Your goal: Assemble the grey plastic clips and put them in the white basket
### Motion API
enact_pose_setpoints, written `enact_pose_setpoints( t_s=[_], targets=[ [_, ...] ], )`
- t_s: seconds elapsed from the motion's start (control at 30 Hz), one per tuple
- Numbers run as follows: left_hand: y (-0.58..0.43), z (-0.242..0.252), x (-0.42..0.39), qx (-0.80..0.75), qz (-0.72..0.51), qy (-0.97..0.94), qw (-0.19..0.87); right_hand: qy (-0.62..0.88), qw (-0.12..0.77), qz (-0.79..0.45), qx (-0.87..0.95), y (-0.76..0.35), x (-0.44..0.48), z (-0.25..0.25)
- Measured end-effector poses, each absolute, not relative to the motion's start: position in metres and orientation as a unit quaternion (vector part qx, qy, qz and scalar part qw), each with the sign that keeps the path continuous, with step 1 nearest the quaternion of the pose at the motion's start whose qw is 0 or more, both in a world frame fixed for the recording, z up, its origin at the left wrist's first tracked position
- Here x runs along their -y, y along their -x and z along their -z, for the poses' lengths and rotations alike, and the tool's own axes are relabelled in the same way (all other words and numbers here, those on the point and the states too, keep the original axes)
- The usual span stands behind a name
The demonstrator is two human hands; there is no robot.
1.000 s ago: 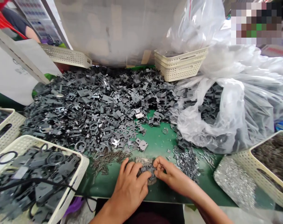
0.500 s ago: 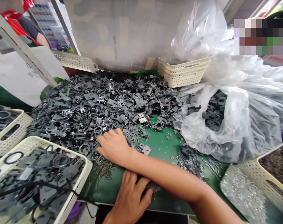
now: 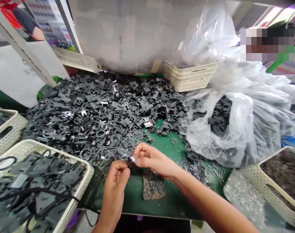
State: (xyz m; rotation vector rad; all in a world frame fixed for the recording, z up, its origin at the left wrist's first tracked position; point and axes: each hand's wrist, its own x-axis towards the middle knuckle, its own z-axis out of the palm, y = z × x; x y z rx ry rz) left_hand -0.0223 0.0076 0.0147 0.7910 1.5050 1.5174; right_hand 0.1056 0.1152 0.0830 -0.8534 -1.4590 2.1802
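My left hand (image 3: pixel 114 184) and my right hand (image 3: pixel 154 160) meet above the green mat (image 3: pixel 128 197), their fingertips pinching a small dark plastic part (image 3: pixel 132 162). A shiny metal piece (image 3: pixel 124 153) sticks out from it, though the fit between them is partly hidden by my fingers. Just below my right hand lies a speckled grey block (image 3: pixel 153 185) with dark parts on top. A large heap of dark grey plastic parts (image 3: pixel 106 110) spreads beyond my fingertips, nearly touching them.
A cream perforated basket (image 3: pixel 86 171) of dark parts stands at front left. To the right are a bulging clear plastic bag (image 3: pixel 217 139), small silver clips (image 3: pixel 196 170), a tray of silver bits (image 3: pixel 244 197) and a basket (image 3: pixel 266 181) of small dark pieces.
My hands have lifted off the speckled block and moved up and left, now pinching the small part together above the mat. The block now lies uncovered, and the camera has shifted slightly.
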Motion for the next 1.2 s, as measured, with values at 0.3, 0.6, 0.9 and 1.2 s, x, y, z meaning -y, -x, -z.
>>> enact_pose_setpoints(
  t_s=[0.3,0.6,0.9,1.2],
  targets=[
    [-0.015,-0.024,-0.013,-0.554,-0.6,-0.247,0.521,0.387,0.188,-0.49,0.758,-0.161,-0.081,-0.072],
    [-0.042,-0.024,0.01,-0.58,-0.544,-0.325,0.512,0.315,0.12,-0.27,0.902,-0.195,-0.054,-0.066],
    [-0.024,0.004,0.013,-0.65,-0.405,-0.565,0.307,0.33,0.086,-0.298,0.892,-0.201,-0.059,-0.061],
    [-0.012,0.011,0.009,-0.633,-0.269,-0.7,0.191,0.309,0.012,-0.199,0.93,-0.197,-0.069,-0.057]
  ],
)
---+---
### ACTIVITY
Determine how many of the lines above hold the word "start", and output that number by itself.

### ANSWER SPACE
2